Крах богослова Панлу в «Чуме» именно такая трагедия мысли, заведенной в тупик желанием опереть нравственность на внеположенные для нее принципы, ошибочно усмотренные там, где их нет и быть не может. Камю не сделал неистового проповедника мишенью для памфлетного обличения. По-своему эта фигура значительна, ибо развенчивается не личность Панлу сама по себе, а конечные основы религиозного миропонимания, пленником которого тот оказывается из доброй потребности быть последовательным. Панлу вовсе не человеконенавистник но природе, не фанатик-аскет, в нем живет и жалость к «греховным» смертным, и великодушие. Он включается в борьбу с эпидемией, самоотверженно выполняет самые опасные поручения, «Мы работаем вместе во имя того, что объединяет нас поверх богохульств и молитв, – признает неверующий доктор Риё. – Я ненавижу смерть и болезнь, вы это знаете. И хотите вы того или нет, мы вместе от них страдаем и вместе с ними боремся» (I, 1395–1396).
Расхождения начинаются не на уровне дела, а на уровне мысли. Религиозное мышление, если оно не изменяет себе до конца, невозможно увязать ни с самим бедствием, ни тем более с сопротивлением ему. Перед человеческим страданием верующий смиряется, возносит хвалы карающей длани, вместо того чтобы резко восстать. А ученый отец-иезуит не просто христианин, не просто преданный служитель церкви, он в глазах Камю – воплощенное христианское миропонимание. Он не вправе молчать, он призван откровенно вывести из божественной воли все происходящее: ведь Создатель всеведущ и всеблаг, и раз он допустил чумные беды, значит, на то был его высший умысел. «Братья мои, – возглашает Панлу в своей первой проповеди, – вас постигло бедствие, братья мои, вы это заслужили» (I, 1294). В стиле грозных ветхозаветных пророков он приглашает коленопреклоненно покаяться заблудших овец господних: чума ниспослана на нечестивый град, это страдание очищающее и врачующее души, перст, указующий путь ко спасению. Божий бич отделит чистых от нечистых, праведных от грешных, он – зло, которое ведет в царство добра. От него не оградит суетная мирская медицина, оранцам надлежит прежде всего уверовать в благостность провидения.
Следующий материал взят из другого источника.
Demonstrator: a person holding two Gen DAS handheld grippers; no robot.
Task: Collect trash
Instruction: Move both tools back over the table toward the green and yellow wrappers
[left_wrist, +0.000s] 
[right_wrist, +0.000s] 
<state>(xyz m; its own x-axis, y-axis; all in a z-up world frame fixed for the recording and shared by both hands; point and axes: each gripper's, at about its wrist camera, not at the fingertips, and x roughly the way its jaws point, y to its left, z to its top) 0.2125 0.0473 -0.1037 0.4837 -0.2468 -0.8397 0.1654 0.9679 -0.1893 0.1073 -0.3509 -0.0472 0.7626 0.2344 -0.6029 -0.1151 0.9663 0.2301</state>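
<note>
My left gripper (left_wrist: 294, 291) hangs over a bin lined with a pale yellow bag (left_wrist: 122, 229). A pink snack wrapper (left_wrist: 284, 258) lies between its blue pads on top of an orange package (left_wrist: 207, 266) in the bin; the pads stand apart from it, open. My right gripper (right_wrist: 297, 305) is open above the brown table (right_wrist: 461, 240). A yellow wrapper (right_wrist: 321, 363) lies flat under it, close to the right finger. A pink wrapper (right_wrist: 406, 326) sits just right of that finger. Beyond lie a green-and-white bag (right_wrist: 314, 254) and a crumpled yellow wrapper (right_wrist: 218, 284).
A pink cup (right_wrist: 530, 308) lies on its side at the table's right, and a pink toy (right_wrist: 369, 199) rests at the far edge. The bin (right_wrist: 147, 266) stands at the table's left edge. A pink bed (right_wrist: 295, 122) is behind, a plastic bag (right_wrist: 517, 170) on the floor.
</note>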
Логический ряд четко выстроен и вполне завершен, но, как замечает доктор Риё, «Панлу человек книжный. Он недостаточно часто видел, как умирают, и потому говорит от имени истины» (I, 1320). Чума восполняет этот пробел. Она словно нарочно издевается над всеми благочестивыми помыслами, минуя порочных, вроде проходимца Коттара, и поражая безгрешных. «Этот-то по крайней мере невинен, вам это хорошо известно» (I, 1394), – бросает Риё в лицо Панлу, выйдя вместе с ним из палаты, где только что скончался ребенок. Мучения непорочного дитяти ставят под удар всю теологическую премудрость. Чума несовместима с религиозной догмой, душевный мир верующего держится на волоске. У трупа младенца он должен либо усомниться в разумности Всевышнего, либо зажмурить глаза и заткнуть уши, продолжая вопреки очевидности цепляться за обломки потерпевшей крушение веры.